From first line to last, write out the data precisely as shown.
-- -- --
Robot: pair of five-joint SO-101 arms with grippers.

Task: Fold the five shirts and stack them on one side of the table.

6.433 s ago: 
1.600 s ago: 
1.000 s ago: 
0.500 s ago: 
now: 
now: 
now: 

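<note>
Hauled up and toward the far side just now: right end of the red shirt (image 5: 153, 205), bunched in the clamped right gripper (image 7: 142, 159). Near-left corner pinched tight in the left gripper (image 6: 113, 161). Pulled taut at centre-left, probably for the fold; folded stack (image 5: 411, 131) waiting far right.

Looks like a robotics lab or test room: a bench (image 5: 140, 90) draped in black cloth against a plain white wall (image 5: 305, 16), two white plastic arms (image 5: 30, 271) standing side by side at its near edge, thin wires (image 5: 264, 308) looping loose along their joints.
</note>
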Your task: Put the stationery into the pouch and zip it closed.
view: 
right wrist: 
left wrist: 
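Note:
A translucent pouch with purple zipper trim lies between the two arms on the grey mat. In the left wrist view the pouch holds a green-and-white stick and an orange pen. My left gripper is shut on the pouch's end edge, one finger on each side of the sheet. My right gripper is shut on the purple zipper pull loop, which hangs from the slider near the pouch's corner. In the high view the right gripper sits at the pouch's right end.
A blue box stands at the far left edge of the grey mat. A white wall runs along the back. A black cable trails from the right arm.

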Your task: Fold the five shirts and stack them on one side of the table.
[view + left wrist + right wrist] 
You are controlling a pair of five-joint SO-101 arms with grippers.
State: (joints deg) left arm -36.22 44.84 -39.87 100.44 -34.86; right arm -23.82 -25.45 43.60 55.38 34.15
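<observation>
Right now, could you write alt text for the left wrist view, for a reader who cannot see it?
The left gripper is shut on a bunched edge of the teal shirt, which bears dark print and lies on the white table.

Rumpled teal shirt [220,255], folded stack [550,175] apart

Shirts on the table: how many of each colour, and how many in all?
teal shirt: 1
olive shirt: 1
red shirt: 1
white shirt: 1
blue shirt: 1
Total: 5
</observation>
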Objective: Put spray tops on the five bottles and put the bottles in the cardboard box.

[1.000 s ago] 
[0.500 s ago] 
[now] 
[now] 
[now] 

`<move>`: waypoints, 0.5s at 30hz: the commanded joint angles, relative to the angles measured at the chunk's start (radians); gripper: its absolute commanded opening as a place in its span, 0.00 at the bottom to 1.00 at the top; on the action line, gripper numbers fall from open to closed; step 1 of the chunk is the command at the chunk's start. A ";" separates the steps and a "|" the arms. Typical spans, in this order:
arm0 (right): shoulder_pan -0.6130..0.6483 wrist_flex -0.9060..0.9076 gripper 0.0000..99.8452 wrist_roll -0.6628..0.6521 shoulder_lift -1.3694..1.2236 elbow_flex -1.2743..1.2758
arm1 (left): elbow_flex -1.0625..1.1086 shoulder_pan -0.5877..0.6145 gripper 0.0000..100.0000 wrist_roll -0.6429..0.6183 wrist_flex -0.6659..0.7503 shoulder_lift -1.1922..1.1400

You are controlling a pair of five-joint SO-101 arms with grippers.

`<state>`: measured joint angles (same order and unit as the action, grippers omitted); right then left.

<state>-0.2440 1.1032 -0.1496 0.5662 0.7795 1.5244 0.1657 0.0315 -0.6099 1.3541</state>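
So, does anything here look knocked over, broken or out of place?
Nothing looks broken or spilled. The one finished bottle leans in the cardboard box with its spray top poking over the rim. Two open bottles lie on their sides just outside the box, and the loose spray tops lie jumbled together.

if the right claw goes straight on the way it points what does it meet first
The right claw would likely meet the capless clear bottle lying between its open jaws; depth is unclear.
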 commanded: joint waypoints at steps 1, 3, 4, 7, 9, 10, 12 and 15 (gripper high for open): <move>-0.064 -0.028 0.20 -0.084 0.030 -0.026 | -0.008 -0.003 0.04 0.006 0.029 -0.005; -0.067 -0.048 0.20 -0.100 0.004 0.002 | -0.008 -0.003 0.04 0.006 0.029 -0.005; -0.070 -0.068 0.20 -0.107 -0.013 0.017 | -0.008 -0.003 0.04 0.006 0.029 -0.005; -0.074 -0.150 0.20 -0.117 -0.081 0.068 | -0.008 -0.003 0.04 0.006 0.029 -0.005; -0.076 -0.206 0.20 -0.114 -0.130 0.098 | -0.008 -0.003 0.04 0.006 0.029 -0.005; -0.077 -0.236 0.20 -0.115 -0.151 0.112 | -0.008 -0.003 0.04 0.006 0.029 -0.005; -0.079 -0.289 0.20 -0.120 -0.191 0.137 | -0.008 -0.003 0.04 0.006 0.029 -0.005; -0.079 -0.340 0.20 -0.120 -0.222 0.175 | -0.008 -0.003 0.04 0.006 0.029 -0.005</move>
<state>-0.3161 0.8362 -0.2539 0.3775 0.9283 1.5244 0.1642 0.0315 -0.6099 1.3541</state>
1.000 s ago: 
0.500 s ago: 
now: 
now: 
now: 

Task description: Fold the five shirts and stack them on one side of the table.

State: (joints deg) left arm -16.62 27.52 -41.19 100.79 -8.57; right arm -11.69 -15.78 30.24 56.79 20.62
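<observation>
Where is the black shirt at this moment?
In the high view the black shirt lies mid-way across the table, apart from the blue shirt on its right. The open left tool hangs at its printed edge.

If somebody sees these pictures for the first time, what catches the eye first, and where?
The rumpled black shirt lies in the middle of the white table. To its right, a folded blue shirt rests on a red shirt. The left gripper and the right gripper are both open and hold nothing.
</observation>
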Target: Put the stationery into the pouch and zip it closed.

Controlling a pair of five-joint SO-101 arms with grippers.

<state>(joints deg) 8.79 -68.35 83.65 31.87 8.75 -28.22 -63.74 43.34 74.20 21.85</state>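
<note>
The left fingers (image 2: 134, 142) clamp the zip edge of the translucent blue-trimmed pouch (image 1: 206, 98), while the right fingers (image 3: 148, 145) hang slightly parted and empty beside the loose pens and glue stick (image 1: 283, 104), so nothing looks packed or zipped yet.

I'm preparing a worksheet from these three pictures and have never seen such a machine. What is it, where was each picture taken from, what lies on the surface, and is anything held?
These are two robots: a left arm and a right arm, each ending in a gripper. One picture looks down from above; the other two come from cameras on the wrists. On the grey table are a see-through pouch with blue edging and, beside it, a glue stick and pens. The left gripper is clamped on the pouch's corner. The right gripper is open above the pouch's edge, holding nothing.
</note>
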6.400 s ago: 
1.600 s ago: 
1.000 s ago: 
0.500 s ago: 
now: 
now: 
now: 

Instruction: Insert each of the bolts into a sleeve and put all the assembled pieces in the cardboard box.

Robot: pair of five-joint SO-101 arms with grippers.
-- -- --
#### Output below
Robot: pair of five-joint SO-101 arms with grippers.

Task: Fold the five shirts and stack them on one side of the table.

6.433 s ago: 
1.600 s ago: 
1.000 s ago: 
0.500 s ago: 
now: 
now: 
now: 

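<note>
Hauled up and toward the far side just now: right end of the red shirt (image 5: 153, 205), bunched in the clamped right gripper (image 7: 142, 159). Near-left corner pinched tight in the left gripper (image 6: 113, 161). Pulled taut at centre-left, probably for the fold; folded stack (image 5: 411, 131) waiting far right.

Looks like a robotics lab or test room: a bench (image 5: 140, 90) draped in black cloth against a plain white wall (image 5: 305, 16), two white plastic arms (image 5: 30, 271) standing side by side at its near edge, thin wires (image 5: 264, 308) looping loose along their joints.
</note>
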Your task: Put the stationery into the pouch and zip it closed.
view: 
right wrist: 
left wrist: 
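Note:
A translucent pouch with purple zipper trim lies between the two arms on the grey mat. In the left wrist view the pouch holds a green-and-white stick and an orange pen. My left gripper is shut on the pouch's end edge, one finger on each side of the sheet. My right gripper is shut on the purple zipper pull loop, which hangs from the slider near the pouch's corner. In the high view the right gripper sits at the pouch's right end.
A blue box stands at the far left edge of the grey mat. A white wall runs along the back. A black cable trails from the right arm.
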
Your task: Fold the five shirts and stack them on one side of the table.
[view + left wrist + right wrist] 
You are controlling a pair of five-joint SO-101 arms with grippers.
State: (joints deg) left arm -36.22 44.84 -39.87 100.44 -34.86; right arm -23.82 -25.45 43.60 55.38 34.15
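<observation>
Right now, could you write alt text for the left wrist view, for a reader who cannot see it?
The left gripper is shut on a bunched edge of the teal shirt, which bears dark print and lies on the white table.

Rumpled teal shirt [220,255], folded stack [550,175] apart

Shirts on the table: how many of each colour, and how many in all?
teal shirt: 1
olive shirt: 1
red shirt: 1
white shirt: 1
blue shirt: 1
Total: 5
</observation>
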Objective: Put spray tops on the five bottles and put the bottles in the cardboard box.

[1.000 s ago] 
[0.500 s ago] 
[now] 
[now] 
[now] 

`<move>`: waypoints, 0.5s at 30hz: the commanded joint angles, relative to the angles measured at the chunk's start (radians); gripper: its absolute commanded opening as a place in its span, 0.00 at the bottom to 1.00 at the top; on the action line, gripper numbers fall from open to closed; step 1 of the chunk is the command at the chunk's start. A ";" separates the steps and a "|" the arms. Typical spans, in this order:
arm0 (right): shoulder_pan -0.6130..0.6483 wrist_flex -0.9060..0.9076 gripper 0.0000..99.8452 wrist_roll -0.6628..0.6521 shoulder_lift -1.3694..1.2236 elbow_flex -1.2743..1.2758
arm1 (left): elbow_flex -1.0625..1.1086 shoulder_pan -0.5877..0.6145 gripper 0.0000..100.0000 wrist_roll -0.6429..0.6183 wrist_flex -0.6659..0.7503 shoulder_lift -1.1922..1.1400

You are controlling a pair of five-joint SO-101 arms with grippers.

`<state>`: measured joint angles (same order and unit as the action, grippers omitted); right then left.

<state>-0.2440 1.1032 -0.1496 0.5662 0.7795 1.5244 0.1657 0.0315 -0.6099 1.3541</state>
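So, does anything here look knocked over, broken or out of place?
Nothing looks broken or spilled. The one finished bottle leans in the cardboard box with its spray top poking over the rim. Two open bottles lie on their sides just outside the box, and the loose spray tops lie jumbled together.

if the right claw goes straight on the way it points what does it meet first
The right claw would likely meet the capless clear bottle lying between its open jaws; depth is unclear.
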 commanded: joint waypoints at steps 1, 3, 4, 7, 9, 10, 12 and 15 (gripper high for open): <move>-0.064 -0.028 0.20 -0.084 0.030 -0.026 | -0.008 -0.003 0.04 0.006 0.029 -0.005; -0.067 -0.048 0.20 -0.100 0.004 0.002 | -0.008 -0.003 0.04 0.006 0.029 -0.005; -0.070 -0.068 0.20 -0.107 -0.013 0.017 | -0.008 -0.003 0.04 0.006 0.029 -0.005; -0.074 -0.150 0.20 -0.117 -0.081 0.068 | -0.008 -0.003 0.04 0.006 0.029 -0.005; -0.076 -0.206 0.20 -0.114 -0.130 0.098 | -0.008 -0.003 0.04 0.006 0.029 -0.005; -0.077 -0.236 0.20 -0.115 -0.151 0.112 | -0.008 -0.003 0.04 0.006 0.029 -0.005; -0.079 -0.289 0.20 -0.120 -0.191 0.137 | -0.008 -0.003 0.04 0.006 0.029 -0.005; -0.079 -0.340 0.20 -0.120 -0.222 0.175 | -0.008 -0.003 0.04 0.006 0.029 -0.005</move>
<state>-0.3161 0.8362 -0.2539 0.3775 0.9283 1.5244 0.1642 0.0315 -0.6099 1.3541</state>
1.000 s ago: 
0.500 s ago: 
now: 
now: 
now: 

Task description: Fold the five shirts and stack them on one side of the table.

State: (joints deg) left arm -16.62 27.52 -41.19 100.79 -8.57; right arm -11.69 -15.78 30.24 56.79 20.62
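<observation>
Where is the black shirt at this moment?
In the high view the black shirt lies mid-way across the table, apart from the blue shirt on its right. The open left tool hangs at its printed edge.

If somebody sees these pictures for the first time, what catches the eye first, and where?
The rumpled black shirt lies in the middle of the white table. To its right, a folded blue shirt rests on a red shirt. The left gripper and the right gripper are both open and hold nothing.
</observation>
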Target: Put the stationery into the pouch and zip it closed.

Controlling a pair of five-joint SO-101 arms with grippers.

<state>(joints deg) 8.79 -68.35 83.65 31.87 8.75 -28.22 -63.74 43.34 74.20 21.85</state>
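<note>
The left fingers (image 2: 134, 142) clamp the zip edge of the translucent blue-trimmed pouch (image 1: 206, 98), while the right fingers (image 3: 148, 145) hang slightly parted and empty beside the loose pens and glue stick (image 1: 283, 104), so nothing looks packed or zipped yet.

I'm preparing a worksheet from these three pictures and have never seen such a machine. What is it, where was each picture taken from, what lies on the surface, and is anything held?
These are two robots: a left arm and a right arm, each ending in a gripper. One picture looks down from above; the other two come from cameras on the wrists. On the grey table are a see-through pouch with blue edging and, beside it, a glue stick and pens. The left gripper is clamped on the pouch's corner. The right gripper is open above the pouch's edge, holding nothing.
</note>
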6.400 s ago: 
1.600 s ago: 
1.000 s ago: 
0.500 s ago: 
now: 
now: 
now: 

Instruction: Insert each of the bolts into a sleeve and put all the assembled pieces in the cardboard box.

Robot: pair of five-joint SO-101 arms with grippers.

No further answer is needed.